_Task to complete_.
Using the data below, work out how many of its lines contain "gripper", and give that number with nothing added.

_Data below_.

((

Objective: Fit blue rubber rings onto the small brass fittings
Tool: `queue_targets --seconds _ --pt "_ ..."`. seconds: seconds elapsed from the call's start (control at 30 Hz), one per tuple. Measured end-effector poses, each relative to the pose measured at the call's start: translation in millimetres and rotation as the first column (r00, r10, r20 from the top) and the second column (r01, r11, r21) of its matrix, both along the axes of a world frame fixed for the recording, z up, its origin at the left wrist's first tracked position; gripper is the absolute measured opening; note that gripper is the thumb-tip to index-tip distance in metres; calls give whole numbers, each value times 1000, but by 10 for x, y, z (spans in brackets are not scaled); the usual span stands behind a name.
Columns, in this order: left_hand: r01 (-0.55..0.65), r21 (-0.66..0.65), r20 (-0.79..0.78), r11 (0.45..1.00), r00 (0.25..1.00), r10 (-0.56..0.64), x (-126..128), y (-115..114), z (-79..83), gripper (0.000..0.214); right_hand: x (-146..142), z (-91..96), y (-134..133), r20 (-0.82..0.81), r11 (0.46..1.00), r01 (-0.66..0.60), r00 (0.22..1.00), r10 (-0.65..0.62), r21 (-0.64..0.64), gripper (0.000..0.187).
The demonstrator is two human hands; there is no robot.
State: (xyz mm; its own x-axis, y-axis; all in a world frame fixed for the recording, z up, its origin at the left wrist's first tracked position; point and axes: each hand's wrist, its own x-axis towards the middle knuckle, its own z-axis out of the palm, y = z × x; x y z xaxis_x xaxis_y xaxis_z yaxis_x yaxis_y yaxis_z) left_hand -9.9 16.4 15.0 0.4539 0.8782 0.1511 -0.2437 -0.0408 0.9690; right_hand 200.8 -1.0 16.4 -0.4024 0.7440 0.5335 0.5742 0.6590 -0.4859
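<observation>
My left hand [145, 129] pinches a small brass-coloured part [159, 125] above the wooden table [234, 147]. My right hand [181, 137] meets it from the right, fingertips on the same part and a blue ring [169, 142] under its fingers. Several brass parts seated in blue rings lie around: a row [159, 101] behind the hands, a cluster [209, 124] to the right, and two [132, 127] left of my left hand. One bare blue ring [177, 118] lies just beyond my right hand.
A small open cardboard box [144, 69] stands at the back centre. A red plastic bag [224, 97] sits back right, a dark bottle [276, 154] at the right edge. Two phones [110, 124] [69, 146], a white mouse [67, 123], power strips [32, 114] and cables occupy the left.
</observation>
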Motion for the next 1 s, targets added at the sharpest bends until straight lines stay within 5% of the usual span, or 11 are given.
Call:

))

_Solved problem_.
2